Brief: Which lines of the entries below hold the word "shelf"? Report each of them.

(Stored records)
..............................
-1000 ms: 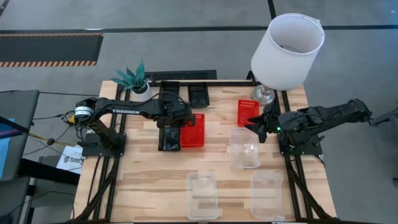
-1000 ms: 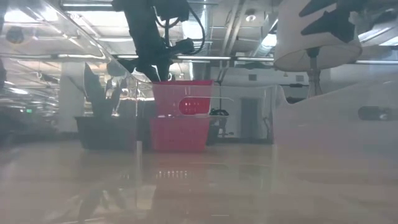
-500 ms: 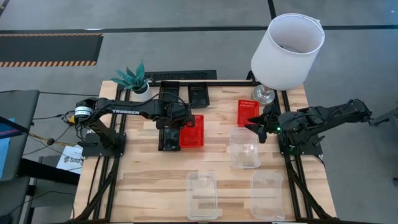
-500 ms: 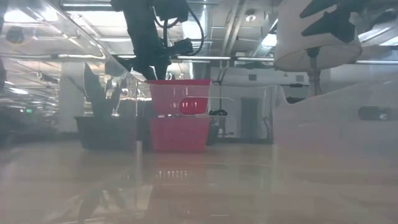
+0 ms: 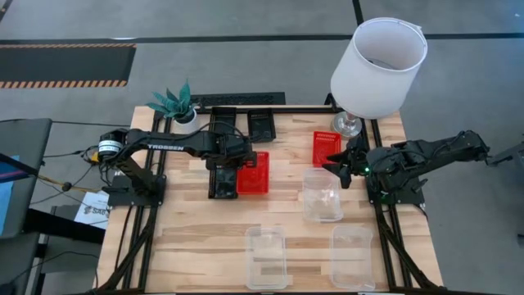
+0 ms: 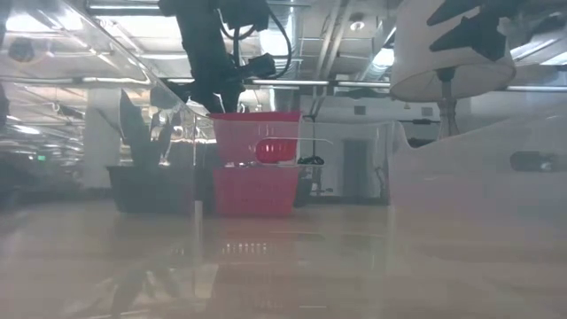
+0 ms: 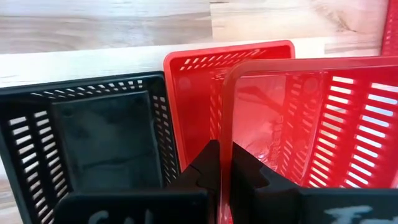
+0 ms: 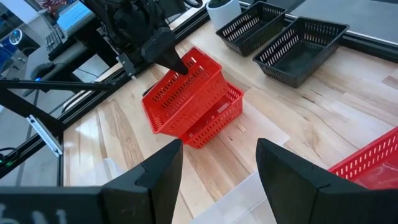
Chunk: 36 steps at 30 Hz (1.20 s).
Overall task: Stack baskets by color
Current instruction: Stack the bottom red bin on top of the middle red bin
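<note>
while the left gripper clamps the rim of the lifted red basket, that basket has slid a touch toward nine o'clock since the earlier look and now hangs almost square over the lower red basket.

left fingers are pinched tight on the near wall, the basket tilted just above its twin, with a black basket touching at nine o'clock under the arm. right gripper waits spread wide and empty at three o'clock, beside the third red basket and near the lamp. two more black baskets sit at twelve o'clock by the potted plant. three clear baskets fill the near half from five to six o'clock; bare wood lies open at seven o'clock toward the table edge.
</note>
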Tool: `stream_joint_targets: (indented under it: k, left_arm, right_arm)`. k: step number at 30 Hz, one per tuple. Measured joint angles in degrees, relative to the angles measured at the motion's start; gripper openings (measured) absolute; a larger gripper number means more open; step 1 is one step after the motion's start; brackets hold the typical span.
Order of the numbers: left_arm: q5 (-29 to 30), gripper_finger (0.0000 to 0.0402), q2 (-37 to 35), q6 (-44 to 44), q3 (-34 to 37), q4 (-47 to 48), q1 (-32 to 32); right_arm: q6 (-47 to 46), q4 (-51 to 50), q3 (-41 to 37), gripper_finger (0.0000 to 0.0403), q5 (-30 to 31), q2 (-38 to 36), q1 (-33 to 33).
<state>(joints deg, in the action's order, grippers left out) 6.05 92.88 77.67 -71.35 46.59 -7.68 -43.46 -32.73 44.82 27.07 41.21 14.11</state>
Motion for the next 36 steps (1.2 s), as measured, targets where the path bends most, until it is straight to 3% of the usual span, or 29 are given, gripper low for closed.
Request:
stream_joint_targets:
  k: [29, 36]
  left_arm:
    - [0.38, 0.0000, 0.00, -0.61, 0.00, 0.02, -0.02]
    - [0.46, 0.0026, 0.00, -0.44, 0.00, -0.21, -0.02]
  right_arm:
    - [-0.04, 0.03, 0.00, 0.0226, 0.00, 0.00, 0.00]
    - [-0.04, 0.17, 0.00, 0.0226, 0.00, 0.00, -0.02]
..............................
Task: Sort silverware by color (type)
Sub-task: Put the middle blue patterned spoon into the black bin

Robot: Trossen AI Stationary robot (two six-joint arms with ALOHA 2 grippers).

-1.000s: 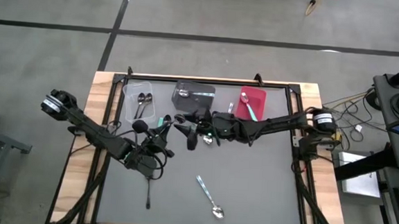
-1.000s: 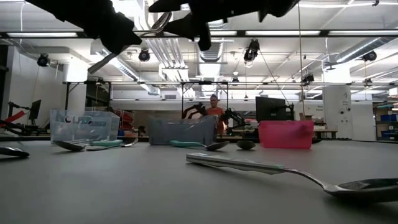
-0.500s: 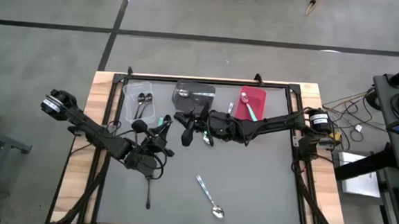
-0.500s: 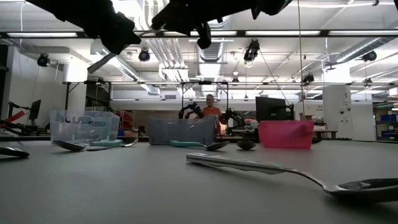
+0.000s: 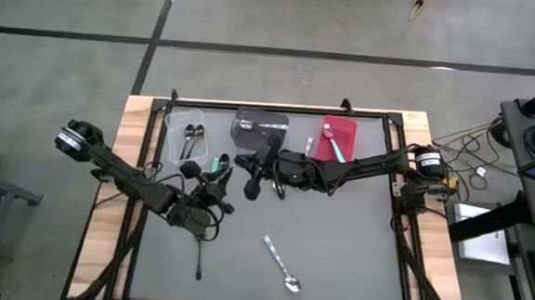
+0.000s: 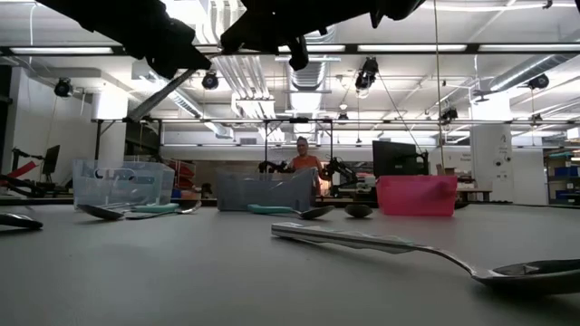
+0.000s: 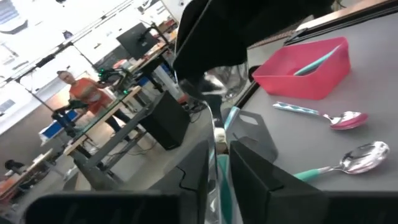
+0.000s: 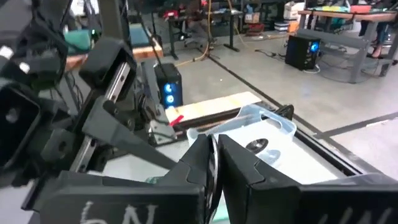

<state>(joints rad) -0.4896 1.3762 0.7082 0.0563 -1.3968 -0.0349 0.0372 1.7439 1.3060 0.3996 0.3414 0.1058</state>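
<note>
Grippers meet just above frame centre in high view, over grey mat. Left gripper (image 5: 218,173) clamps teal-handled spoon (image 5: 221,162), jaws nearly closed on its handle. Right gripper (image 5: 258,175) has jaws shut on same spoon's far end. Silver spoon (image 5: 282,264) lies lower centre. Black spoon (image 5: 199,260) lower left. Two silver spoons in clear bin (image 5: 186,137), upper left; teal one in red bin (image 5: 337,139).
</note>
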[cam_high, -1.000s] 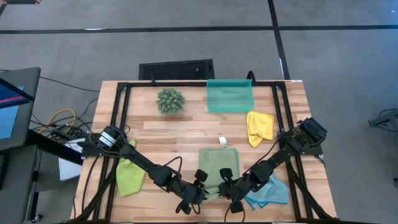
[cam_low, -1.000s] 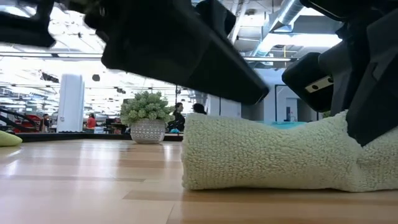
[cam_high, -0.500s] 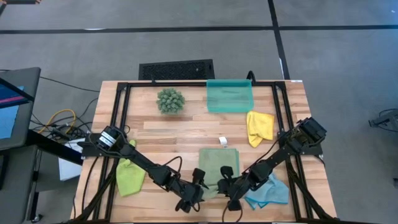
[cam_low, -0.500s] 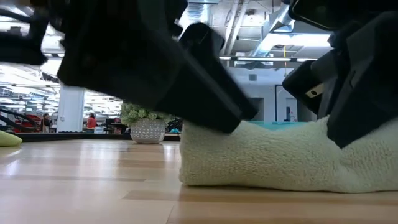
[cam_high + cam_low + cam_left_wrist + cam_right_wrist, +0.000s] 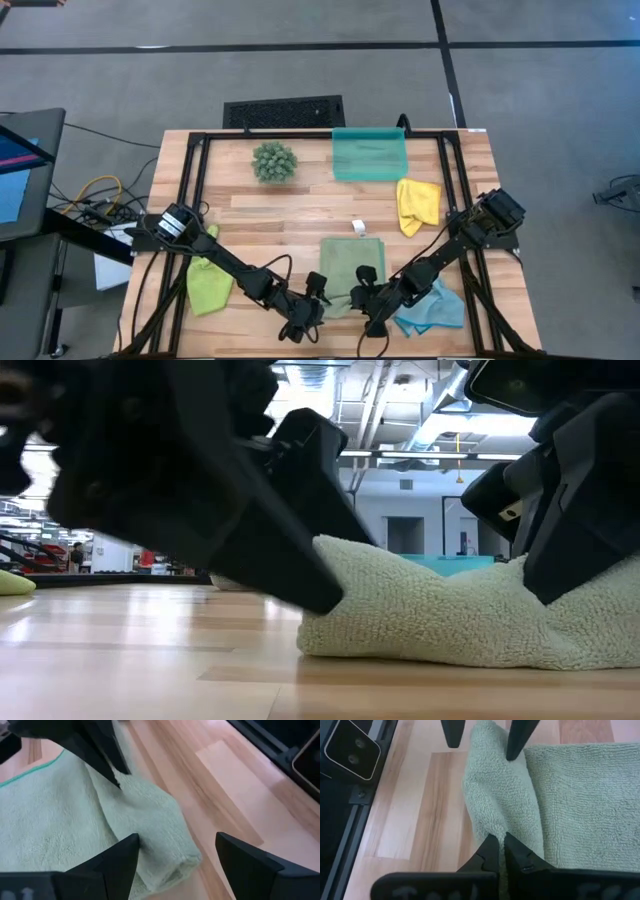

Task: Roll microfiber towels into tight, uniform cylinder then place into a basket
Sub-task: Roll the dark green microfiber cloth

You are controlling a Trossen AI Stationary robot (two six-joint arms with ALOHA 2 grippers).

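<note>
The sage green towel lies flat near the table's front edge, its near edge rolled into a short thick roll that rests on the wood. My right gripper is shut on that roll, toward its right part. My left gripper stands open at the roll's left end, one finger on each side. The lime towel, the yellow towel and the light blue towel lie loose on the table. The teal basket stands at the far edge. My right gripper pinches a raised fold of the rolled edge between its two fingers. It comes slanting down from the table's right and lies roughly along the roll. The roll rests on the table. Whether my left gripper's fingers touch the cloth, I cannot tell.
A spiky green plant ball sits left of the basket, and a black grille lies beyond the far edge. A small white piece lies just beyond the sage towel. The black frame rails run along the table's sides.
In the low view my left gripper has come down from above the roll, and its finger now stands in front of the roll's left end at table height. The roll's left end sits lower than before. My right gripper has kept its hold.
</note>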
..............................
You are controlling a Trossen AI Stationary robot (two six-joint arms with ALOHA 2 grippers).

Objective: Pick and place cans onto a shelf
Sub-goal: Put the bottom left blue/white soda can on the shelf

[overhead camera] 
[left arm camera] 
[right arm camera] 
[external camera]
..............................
Answer to the exercise:
Objective: Pick and place cans onto a shelf
Sub-goal: Put the bottom left blue/white soda can on the shelf

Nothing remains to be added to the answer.